• _What is being asked_:
Give back the entire listing exactly as it was provided.
● ● ● ● ●
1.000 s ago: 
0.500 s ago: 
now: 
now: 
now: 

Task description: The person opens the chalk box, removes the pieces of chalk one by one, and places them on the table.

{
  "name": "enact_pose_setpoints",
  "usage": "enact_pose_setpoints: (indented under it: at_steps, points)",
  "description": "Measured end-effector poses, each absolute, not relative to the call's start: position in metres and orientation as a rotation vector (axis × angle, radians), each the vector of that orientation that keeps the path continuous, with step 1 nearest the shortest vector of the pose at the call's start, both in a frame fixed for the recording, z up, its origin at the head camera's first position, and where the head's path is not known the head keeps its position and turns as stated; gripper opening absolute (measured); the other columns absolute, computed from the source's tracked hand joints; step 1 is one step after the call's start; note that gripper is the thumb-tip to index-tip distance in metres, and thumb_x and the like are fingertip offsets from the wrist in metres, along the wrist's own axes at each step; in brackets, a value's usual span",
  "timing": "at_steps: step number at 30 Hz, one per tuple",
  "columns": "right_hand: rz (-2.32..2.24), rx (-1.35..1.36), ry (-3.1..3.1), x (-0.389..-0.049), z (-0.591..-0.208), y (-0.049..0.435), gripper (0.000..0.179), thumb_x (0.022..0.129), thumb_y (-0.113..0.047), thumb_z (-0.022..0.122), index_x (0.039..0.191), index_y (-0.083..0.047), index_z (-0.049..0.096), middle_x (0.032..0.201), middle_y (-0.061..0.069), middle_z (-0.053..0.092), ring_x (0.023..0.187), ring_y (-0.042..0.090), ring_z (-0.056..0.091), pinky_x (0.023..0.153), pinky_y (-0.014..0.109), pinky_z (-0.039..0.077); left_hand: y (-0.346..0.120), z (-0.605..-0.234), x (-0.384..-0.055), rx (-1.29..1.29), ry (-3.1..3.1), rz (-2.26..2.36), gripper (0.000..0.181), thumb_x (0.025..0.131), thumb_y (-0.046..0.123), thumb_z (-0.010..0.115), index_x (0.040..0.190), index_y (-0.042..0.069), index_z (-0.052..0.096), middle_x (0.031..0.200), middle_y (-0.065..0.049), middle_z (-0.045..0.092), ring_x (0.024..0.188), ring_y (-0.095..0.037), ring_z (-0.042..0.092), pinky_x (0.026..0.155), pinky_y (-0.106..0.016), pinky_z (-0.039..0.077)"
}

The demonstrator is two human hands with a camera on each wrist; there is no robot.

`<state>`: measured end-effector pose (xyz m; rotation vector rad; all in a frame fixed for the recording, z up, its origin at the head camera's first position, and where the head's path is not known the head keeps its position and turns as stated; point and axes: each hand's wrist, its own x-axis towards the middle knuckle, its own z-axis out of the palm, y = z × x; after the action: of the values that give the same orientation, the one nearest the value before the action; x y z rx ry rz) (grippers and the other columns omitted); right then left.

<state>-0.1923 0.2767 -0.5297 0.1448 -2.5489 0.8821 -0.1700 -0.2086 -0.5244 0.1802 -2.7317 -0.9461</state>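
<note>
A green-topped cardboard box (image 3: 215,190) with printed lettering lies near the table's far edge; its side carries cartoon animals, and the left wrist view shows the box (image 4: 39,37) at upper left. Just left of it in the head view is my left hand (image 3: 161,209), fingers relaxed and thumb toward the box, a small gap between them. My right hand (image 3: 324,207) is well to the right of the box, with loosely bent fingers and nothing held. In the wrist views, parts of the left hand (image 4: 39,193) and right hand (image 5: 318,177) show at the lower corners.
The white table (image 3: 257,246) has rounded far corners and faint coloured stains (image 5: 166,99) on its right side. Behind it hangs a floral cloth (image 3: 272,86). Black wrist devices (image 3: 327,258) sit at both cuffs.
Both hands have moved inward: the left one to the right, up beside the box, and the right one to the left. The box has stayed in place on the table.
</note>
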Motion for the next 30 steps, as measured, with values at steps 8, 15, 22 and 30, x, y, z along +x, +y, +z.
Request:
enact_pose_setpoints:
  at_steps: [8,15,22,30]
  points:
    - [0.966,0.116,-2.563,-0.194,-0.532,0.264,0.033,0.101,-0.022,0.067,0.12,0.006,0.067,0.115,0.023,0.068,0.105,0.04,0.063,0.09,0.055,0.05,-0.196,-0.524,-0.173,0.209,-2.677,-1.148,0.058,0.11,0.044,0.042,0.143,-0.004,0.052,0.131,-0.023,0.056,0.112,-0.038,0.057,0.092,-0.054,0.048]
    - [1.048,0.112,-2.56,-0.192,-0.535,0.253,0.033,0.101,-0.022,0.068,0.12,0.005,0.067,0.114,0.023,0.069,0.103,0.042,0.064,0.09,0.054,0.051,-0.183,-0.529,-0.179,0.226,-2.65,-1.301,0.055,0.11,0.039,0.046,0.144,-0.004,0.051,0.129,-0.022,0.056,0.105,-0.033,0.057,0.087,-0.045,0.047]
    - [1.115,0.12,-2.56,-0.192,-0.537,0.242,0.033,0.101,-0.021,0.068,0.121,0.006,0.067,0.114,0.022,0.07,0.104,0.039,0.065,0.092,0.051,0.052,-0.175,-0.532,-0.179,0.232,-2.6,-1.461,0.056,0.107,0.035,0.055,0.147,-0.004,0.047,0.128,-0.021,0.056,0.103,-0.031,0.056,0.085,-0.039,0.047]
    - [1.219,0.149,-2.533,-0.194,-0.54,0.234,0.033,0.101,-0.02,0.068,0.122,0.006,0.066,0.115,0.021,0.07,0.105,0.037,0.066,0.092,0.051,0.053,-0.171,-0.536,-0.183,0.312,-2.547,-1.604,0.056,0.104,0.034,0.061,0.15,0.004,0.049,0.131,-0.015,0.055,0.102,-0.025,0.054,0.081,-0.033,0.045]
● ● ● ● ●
• _Task answer_:
1.000 s ago: 
0.500 s ago: 
now: 
now: 
now: 

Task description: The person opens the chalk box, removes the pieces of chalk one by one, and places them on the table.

{
  "name": "enact_pose_setpoints",
  "usage": "enact_pose_setpoints: (indented under it: at_steps, points)",
  "description": "Measured end-effector poses, each absolute, not relative to the call's start: position in metres and orientation as a rotation vector (axis × angle, radians), each the vector of that orientation that keeps the path continuous, with step 1 nearest the shortest vector of the pose at the call's start, both in a frame fixed for the recording, z up, its origin at the head camera's first position, and where the head's path is not known the head keeps its position and turns as stated; gripper opening absolute (measured); the other columns absolute, computed from the source's tracked hand joints; step 1 is one step after the call's start; note that gripper is the thumb-tip to index-tip distance in metres, and thumb_x and the like are fingertip offsets from the wrist in metres, along the wrist's own axes at each step; in brackets, a value's usual span",
  "timing": "at_steps: step number at 30 Hz, one per tuple",
  "columns": "right_hand: rz (-2.32..2.24), rx (-1.35..1.36), ry (-3.1..3.1), x (-0.389..-0.049), z (-0.591..-0.208), y (-0.049..0.435), gripper (0.000..0.179), thumb_x (0.022..0.129), thumb_y (-0.113..0.047), thumb_z (-0.022..0.122), index_x (0.039..0.191), index_y (-0.083..0.047), index_z (-0.049..0.096), middle_x (0.032..0.201), middle_y (-0.061..0.069), middle_z (-0.053..0.092), ring_x (0.023..0.187), ring_y (-0.042..0.090), ring_z (-0.056..0.091), pinky_x (0.023..0.153), pinky_y (-0.014..0.109), pinky_z (-0.039..0.077); left_hand: y (-0.346..0.120), z (-0.605..-0.234), x (-0.384..-0.055), rx (-1.29..1.29), ry (-3.1..3.1), rz (-2.26..2.36), gripper (0.000..0.181), thumb_x (0.025..0.131), thumb_y (-0.046..0.123), thumb_z (-0.010..0.115), index_x (0.040..0.190), index_y (-0.042..0.069), index_z (-0.052..0.096), middle_x (0.031..0.200), middle_y (-0.065..0.049), middle_z (-0.045..0.092), ring_x (0.024..0.188), ring_y (-0.095..0.037), ring_z (-0.042..0.092), pinky_x (0.026..0.155), pinky_y (-0.106..0.016), pinky_z (-0.039..0.077)"
}

The demonstrator is two human hands with a camera on each wrist; there is no robot.

`<state>`: measured end-effector pose (xyz m; rotation vector rad; all in a frame fixed for the recording, z up, its origin at the head camera's first position, and where the head's path is not known the head keeps its position and turns as stated; point and axes: each hand's wrist, its own x-axis towards the middle knuckle, its own z-axis out of the palm, y = z × x; after the action: of the values that give the same orientation, the one nearest the value before the action; x y z rx ry rz) (grippers and the other columns omitted); right then left.

<state>-0.1923 0.2767 -0.5297 0.1448 -2.5489 0.8821 -0.1700 -0.2086 -0.5244 0.1802 -2.7317 -0.9461</state>
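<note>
A green-topped cardboard box (image 3: 215,190) with printed lettering lies near the table's far edge; its side carries cartoon animals, and the left wrist view shows the box (image 4: 39,37) at upper left. Just left of it in the head view is my left hand (image 3: 161,209), fingers relaxed and thumb toward the box, a small gap between them. My right hand (image 3: 324,207) is well to the right of the box, with loosely bent fingers and nothing held. In the wrist views, parts of the left hand (image 4: 39,193) and right hand (image 5: 318,177) show at the lower corners.
The white table (image 3: 257,246) has rounded far corners and faint coloured stains (image 5: 166,99) on its right side. Behind it hangs a floral cloth (image 3: 272,86). Black wrist devices (image 3: 327,258) sit at both cuffs.
Both hands have moved inward: the left one to the right, up beside the box, and the right one to the left. The box has stayed in place on the table.
</note>
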Motion for the next 30 steps, as measured, with values at steps 8, 15, 22 and 30, x, y, z along +x, +y, +z.
Request:
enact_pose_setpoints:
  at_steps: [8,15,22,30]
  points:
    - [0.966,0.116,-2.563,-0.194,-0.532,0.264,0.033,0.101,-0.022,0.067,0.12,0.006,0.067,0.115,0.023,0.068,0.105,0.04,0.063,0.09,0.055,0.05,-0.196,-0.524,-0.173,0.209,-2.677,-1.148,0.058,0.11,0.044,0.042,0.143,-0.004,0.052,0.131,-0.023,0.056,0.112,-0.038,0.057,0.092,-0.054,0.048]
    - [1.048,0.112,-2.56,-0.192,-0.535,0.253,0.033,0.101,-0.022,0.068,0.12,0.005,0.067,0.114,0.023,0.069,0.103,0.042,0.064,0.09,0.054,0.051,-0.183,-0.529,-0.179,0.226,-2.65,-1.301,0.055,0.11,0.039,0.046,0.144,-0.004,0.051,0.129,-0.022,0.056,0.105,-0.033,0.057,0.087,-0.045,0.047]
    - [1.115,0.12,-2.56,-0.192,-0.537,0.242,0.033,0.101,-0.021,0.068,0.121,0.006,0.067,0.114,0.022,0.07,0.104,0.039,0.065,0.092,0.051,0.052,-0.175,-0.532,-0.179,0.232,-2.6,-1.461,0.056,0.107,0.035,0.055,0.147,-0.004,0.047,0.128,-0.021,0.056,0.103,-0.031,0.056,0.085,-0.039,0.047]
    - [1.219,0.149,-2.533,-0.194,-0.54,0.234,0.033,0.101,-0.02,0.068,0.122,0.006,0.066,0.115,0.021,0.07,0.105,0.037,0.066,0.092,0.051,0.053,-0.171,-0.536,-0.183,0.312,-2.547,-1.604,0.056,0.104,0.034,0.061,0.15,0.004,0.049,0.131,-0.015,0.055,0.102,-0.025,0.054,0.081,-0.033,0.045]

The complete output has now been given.